### WHAT TO WORK ON:
Leave the pictures aside and copy all the data exactly.

****

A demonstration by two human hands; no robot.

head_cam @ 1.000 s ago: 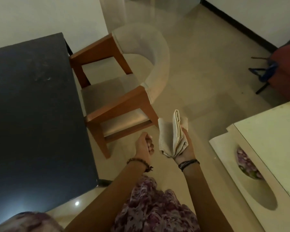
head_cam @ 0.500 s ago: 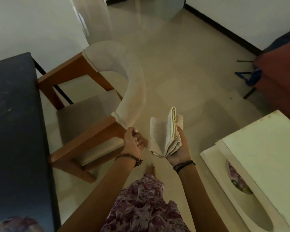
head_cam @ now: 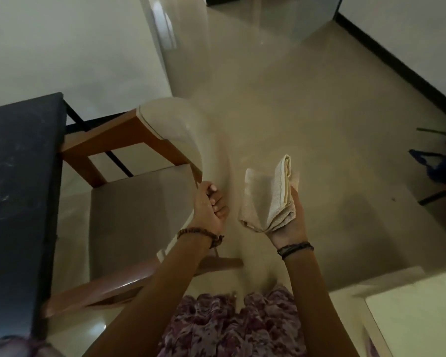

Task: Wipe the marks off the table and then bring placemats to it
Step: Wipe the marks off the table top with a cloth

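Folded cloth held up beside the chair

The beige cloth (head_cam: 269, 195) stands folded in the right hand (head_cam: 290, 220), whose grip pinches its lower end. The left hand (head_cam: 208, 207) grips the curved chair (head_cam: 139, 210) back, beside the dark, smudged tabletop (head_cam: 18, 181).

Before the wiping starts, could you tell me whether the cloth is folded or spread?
Folded: the cloth shows stacked layers in the right hand.

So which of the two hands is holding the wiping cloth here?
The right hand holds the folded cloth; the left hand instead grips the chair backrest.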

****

### RESULT OF THE EXERCISE:
A demonstration by two human hands; no robot.

head_cam @ 1.000 s ago: 
head_cam @ 0.500 s ago: 
head_cam @ now: 

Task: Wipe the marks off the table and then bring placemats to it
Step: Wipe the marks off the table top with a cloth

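Folded cloth held up beside the chair

The beige cloth (head_cam: 269, 195) stands folded in the right hand (head_cam: 290, 220), whose grip pinches its lower end. The left hand (head_cam: 208, 207) grips the curved chair (head_cam: 139, 210) back, beside the dark, smudged tabletop (head_cam: 18, 181).

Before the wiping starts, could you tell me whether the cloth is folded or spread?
Folded: the cloth shows stacked layers in the right hand.

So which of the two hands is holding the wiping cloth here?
The right hand holds the folded cloth; the left hand instead grips the chair backrest.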

What has been written completes the answer.